So saving is now bad for the economy?


According to Motley Fool reporter Maurie Backman, “Sixty-nine percent of Americans have less than $1,000 in savings…. Worse yet, 45% of Americans say they have $0 in savings. That’s right—not so much as a dollar socked away in a bank account.”

And there is this!

 “The pandemic has upended consumer habits, with fewer people eating out and traveling and others building a financial cushion,” reported Shirley Leung and Larry Edelman in an October 10 Boston Globe article. “Economists have long worried about Americans carrying too much debt, but ironically the sudden embrace of savings comes at a time when the economy needs consumers to spend more. A prolonged period of parsimony is hampering the recovery and threatening industries that had thrived on our free-spending ways.”

Yes, yes, it’s COVID’s fault.

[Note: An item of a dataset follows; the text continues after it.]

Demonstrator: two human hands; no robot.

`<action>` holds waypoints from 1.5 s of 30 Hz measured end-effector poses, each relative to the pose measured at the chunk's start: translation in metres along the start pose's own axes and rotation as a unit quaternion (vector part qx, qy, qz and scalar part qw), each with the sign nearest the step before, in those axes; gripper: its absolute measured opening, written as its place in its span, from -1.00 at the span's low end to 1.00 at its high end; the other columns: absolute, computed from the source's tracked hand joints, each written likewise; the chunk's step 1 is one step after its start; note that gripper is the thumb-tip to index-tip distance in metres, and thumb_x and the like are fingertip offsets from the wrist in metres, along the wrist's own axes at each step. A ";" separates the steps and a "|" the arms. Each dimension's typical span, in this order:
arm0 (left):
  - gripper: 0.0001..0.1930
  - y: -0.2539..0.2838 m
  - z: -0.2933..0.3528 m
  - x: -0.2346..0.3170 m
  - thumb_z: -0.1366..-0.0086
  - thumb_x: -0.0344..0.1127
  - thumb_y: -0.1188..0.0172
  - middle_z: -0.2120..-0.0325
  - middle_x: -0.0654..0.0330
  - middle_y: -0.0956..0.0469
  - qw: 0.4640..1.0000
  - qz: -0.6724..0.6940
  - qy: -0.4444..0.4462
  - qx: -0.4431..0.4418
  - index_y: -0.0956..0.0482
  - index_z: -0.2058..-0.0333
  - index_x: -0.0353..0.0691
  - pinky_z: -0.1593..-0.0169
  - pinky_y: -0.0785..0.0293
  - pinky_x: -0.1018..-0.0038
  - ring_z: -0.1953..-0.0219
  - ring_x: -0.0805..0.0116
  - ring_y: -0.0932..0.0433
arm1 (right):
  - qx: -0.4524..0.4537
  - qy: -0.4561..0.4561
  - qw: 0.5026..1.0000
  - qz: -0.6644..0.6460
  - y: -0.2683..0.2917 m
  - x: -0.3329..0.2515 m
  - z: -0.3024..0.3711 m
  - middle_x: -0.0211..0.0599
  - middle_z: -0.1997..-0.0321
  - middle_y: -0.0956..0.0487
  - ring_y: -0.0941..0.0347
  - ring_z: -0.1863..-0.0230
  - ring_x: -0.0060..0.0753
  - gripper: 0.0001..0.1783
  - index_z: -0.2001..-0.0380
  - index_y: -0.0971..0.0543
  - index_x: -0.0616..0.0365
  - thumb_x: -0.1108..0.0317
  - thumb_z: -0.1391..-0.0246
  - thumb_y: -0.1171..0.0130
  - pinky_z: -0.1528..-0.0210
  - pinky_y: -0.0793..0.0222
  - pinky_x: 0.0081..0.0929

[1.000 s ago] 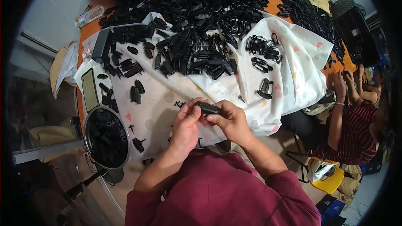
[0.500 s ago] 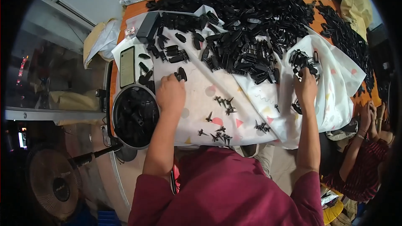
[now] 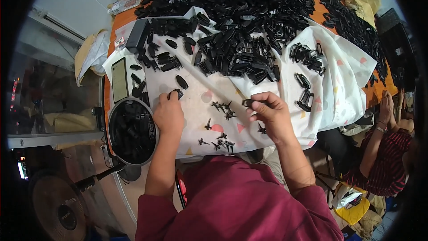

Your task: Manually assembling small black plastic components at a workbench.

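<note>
My left hand (image 3: 169, 114) rests on the patterned white cloth (image 3: 196, 107), its fingers closed on a small black plastic piece (image 3: 178, 93). Just beyond it lies a black oval plastic shell (image 3: 181, 81). Over the middle of the cloth, my right hand (image 3: 273, 114) pinches a dark plastic part (image 3: 248, 102) between thumb and fingertips; its exact shape is partly hidden. Small black pin-like pieces (image 3: 223, 108) lie between the hands, and more pins (image 3: 227, 145) sit nearer my body. To the right are two black frame-like parts, one being a plastic frame (image 3: 305, 100).
A large heap of black plastic parts (image 3: 249, 31) covers the back. At left are a round container (image 3: 154, 148) of black pieces, a phone (image 3: 119, 80) and a dark box (image 3: 137, 35). A fan (image 3: 62, 209) stands lower left; another person's hands (image 3: 386, 107) are at right.
My right hand has left the small group of black parts at right and come to the middle with a dark part. The left hand still grips its piece. The whole view has shifted slightly.
</note>
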State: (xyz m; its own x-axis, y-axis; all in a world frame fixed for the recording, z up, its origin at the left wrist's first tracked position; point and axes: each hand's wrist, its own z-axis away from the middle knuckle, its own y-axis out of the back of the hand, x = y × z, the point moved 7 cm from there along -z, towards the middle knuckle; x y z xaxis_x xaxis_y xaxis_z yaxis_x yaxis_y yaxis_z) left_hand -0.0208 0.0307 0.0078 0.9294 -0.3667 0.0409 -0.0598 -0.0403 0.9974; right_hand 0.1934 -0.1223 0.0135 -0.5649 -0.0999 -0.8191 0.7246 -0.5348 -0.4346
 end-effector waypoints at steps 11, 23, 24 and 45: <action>-0.71 0.067 0.032 0.076 -0.01 -0.45 -0.21 0.38 0.15 -0.46 0.836 0.448 -0.315 0.015 -0.44 0.23 -0.22 0.44 -0.42 0.51 0.50 0.35 -0.51 | -0.145 -0.031 0.974 -0.170 -0.060 -0.001 0.010 -0.20 0.37 -0.50 -0.46 0.46 -0.45 -0.81 0.24 -0.44 0.29 0.48 -0.05 -0.06 0.55 -0.46 -0.60; -0.72 0.064 0.036 0.082 -0.03 -0.59 -0.20 0.25 0.14 -0.42 0.726 0.641 -0.241 -0.061 -0.48 0.22 -0.37 0.41 -0.47 0.64 0.44 0.50 -0.49 | -0.107 -0.022 0.989 -0.100 -0.055 -0.008 0.020 -0.23 0.49 -0.48 -0.47 0.58 -0.41 -0.87 0.33 -0.44 0.28 0.45 -0.05 -0.06 0.63 -0.47 -0.57; -0.72 0.066 0.036 0.083 -0.03 -0.59 -0.20 0.25 0.14 -0.42 0.726 0.641 -0.241 -0.061 -0.48 0.22 -0.37 0.41 -0.47 0.64 0.44 0.50 -0.49 | -0.107 -0.021 0.989 -0.100 -0.054 -0.009 0.020 -0.23 0.49 -0.48 -0.47 0.58 -0.41 -0.87 0.33 -0.44 0.28 0.45 -0.05 -0.06 0.63 -0.47 -0.57; -0.70 0.011 0.062 0.108 -0.19 -0.39 -0.12 0.31 0.27 -0.52 0.548 0.810 0.040 -0.205 -0.45 0.09 -0.31 0.49 -0.21 0.76 0.56 0.71 -0.25 | -0.011 0.038 0.997 0.067 -0.028 0.006 0.031 -0.26 0.44 -0.51 -0.46 0.51 -0.53 -0.76 0.24 -0.38 0.34 0.46 -0.03 -0.10 0.51 -0.43 -0.62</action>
State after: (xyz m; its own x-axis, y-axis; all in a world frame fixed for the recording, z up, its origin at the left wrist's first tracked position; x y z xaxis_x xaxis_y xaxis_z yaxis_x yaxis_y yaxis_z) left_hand 0.0566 -0.0670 0.0192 -0.2078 0.4300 0.8786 -0.7577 0.4973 -0.4226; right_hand 0.1570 -0.1341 0.0326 -0.4306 -0.1050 -0.8964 0.8013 -0.5015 -0.3262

If only this pesky pandemic hadn’t come along and exposed the unsustainable mirage of eternal consumption and growth on a planet with finite and dwindling resources, everything would be just ducky. All of you who felt bad about yourselves for having no savings can buck up. You’re doing it right! For now.

And that’s the rub. Thanks to decades of insistent work led by Black scholars and activists and recently mainstreamed in new ways through The 1619 Project at The New York Times, a broader understanding has come into being of the umbilical connection between the chattel slavery, which birthed this nation, and the economic system which sits astride it today. They are blood relatives, linked by the DNA of agony and plunder.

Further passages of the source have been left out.